Bhok Hong, menjadi pucat, memandang ke kanan kiri lalu berkata keras,
"Hayo, mundur! Tak perlu berperang lagi di sini!" Sekali berkelebat, kakek ini pergi tanpa pamit
lagi diikuti oleh orang-orang Mongol yang lari tunggang langgang!
Setelah Bhok Hong pergi, barulah Han Sin menjatuhkan diri terduduk di atas rumput, bersila dan
mengatur napas. Li Hoa cepat menghampirinya.
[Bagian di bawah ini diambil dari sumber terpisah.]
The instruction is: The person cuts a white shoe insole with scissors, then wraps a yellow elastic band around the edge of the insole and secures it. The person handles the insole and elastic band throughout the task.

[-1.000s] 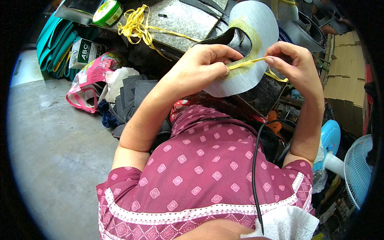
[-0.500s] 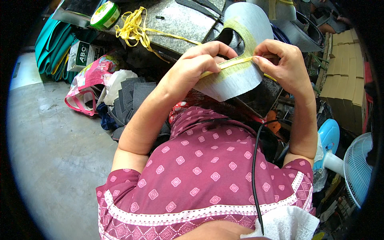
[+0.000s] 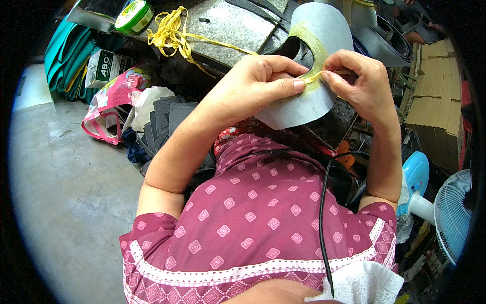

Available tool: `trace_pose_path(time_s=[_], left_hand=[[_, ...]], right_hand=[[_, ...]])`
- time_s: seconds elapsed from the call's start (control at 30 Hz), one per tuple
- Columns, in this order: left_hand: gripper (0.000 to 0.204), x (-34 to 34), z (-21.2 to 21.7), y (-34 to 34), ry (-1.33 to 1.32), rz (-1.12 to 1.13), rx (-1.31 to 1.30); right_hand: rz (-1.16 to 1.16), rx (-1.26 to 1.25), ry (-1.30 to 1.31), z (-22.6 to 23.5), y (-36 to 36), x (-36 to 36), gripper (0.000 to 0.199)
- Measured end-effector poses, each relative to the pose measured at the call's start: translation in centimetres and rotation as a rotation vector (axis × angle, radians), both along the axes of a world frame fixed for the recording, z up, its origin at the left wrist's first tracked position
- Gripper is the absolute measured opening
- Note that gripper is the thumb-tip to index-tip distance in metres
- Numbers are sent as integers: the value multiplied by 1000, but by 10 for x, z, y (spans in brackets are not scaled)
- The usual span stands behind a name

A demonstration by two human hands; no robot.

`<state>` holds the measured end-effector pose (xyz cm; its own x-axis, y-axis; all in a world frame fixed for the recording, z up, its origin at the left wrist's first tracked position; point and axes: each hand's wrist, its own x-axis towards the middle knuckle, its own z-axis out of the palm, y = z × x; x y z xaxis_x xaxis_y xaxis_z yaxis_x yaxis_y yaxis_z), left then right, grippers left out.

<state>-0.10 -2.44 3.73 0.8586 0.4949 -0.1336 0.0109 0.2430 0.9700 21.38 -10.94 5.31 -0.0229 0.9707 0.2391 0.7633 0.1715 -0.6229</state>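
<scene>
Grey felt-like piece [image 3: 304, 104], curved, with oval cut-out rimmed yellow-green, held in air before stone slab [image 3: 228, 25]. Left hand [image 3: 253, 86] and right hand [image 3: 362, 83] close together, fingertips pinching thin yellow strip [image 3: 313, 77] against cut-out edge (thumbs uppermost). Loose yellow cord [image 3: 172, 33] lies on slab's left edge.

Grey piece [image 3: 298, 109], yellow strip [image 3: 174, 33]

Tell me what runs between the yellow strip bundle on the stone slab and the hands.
In the head view, one yellow strip trails from the bundle across the grey stone slab toward the left hand and right hand, which hold the grey shoe upper piece.
</scene>
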Motion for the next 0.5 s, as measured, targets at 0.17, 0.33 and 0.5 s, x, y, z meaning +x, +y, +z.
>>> trace_pose_path(time_s=[0.17,0.33,0.5], left_hand=[[30,-1,2,7,79,-64,53],[25,5,-1,3,123,33,52],[19,7,9,-6,146,62,290]], right_hand=[[26,-6,34,2,-2,-6,8],[41,48,-40,3,-2,-12,9],[38,63,-60,12,-7,-15,14]])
Gadis ini tidak berani mengganggu, karena
maklum bahwa jika orang memulihkan tenaga menghisap hawa murni untuk mengusir hawa
beracun dari tubuh, sama sekali tak boleh diganggu.
Hatinya merasa terharu dan kasihan sekali melihat betapa pergelangan lengan kiri pemuda itu
nampak hitam dan kulitnya seperti bekas dibakar api. Juga pundaknya sekarang kelihatan setelah
tanda hitam pada baju itu hancur menjadi abu ketika dipakai bergerak. Kulit di pundak inipun
seperti dibakar! Bukan main ngerinya kalau dibayangkan kepandaian kakek Racun Utara itu.
Li Hoa segera memberi tahu kepada semua orang Mancu supaya mengubur semua jenasah dan
membawa pulang kawan-kawan yang terluka. Ia sendiri menjaga Han Sin yang masih duduk
bersila. Dua jam kemudian, baru Han Sin membuka matanya. la merintih perlahan lalu berkata, "Lihai .....
hebat sekali Pak-thian-tok ....." Pemuda ini memang merasa kagum sekali. Mana ia tahu bahwa
pada saat itu, jauh dari situ, Pak-thian-tok Bhok Hong pun sedang merasa menderita lebih hebat
daripadanya, muntah-muntah darah dan cepat-cepat mengobati luka di dalam dadanya"
"Han Sin ..... kau telah menolong .... nyawaku dan kau terluka hebat. Biar kubalut luka di lengan
dan pundakmu ..... " kata Li Hoa terharu.
Meski gadis cantik ini berlutut di dekatnya. Han Sin menarik napas panjang. Teringat ia akan
pertemuannya yang pertama dengan gadis ini dahulu di jurang Can-tee-gak di Cin-ling-san, ketika
ia ditawan oleh para tosu Cin-ling-pai kemudian ia ditolong oleh gadis ini. Ia merasa terharu sekali.
Gadis ini mencintanya sepenuh hati, hal ini ia tahu benar.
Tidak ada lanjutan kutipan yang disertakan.